Alvo de denúncias, modelo das OS perde espaço no Rio de Janeiro

1 de setembro de 2020
Por: Vânia Rios

No centro das denúncias de corrupção que levaram ao afastamento do governador do Rio, Wilson Witzel (PSC), a terceirização da administração de unidades de saúde pública pelas chamadas Organizações Sociais (OS) vem sendo questionada por gestores e especialistas tanto do ponto de vista administrativo quanto sanitário, e deve recuar no Estado nos próximos anos.

Com contratos sob investigação, questionamentos legais e o fim da exclusão dos gastos com seu pessoal dos limites impostos pela Lei de Responsabilidade Fiscal (LRF), essas associações privadas e sem fins lucrativos perdem contratos nas redes estadual e municipal do Rio.

O ex-ministro da Saúde José Gomes Temporão afirma que a proliferação desse modelo é ruim por fragmentar a gestão do Sistema Único de Saúde (SUS), pensado para ser integrado e, também, por cortar o vínculo entre o Estado e profissionais contratados. Além disso, a pulverização de contratos – arquitetada sob a tese de estímulo à concorrência – teria aberto espaço para um mercado privado paralelo irrigado com dinheiro público e ilegalidades que vão desde indicações políticas para cargos técnicos chaves até o superfaturamento de contratos.

Uma das saídas, diz ele, estaria na substituição das OS por fundações públicas de direito privado, capazes de contratar fora do regime jurídico único e com maior flexibilidade para compras. Ele julga importante eliminar a limitação dos custos de pessoal com saúde imposta pela LRF, que seria o principal gatilho para que os gestores públicos optem pelas OS. Suas despesas com folha ainda não são contabilizadas dentro dos limites fiscais, o que muda a partir do ano que vem por definição de portaria do Tesouro Nacional.

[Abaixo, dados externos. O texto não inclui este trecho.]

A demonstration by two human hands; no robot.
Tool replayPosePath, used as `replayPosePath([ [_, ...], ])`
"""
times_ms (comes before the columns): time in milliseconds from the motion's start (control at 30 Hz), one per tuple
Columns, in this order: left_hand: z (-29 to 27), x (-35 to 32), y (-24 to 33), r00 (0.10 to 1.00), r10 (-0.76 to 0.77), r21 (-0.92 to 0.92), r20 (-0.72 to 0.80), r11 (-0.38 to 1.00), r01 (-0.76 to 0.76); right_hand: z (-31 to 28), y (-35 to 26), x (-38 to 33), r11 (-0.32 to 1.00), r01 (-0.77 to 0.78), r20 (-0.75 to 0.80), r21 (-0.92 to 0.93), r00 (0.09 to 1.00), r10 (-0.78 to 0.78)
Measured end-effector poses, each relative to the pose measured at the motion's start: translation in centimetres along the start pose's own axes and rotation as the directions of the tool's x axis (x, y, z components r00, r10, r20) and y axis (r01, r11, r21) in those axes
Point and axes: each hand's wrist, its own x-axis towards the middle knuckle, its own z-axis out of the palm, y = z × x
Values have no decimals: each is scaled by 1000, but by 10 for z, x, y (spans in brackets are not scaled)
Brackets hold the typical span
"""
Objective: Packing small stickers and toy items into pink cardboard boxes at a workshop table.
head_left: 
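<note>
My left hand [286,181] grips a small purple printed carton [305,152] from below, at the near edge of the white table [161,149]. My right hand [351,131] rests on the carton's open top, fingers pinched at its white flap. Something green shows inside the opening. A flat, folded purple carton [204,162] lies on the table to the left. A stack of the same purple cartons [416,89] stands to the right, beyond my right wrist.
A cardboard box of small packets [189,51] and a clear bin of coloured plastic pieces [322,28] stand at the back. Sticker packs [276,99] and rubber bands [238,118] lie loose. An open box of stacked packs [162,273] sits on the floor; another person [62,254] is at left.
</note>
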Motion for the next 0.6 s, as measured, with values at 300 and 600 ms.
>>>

Na capital fluminense, a prefeitura adotou um modelo próximo do sugerido pelo ex-ministro. Desde o ano passado, o executivo local não renova contratos com OS da Saúde, cujas funções vêm sendo assumidas pela empresa pública Rio Saúde. Das 11 organizações que atuavam na cidade até o fim do governo anterior, só quatro mantêm contratos ainda ativos com o poder público, informa a prefeitura.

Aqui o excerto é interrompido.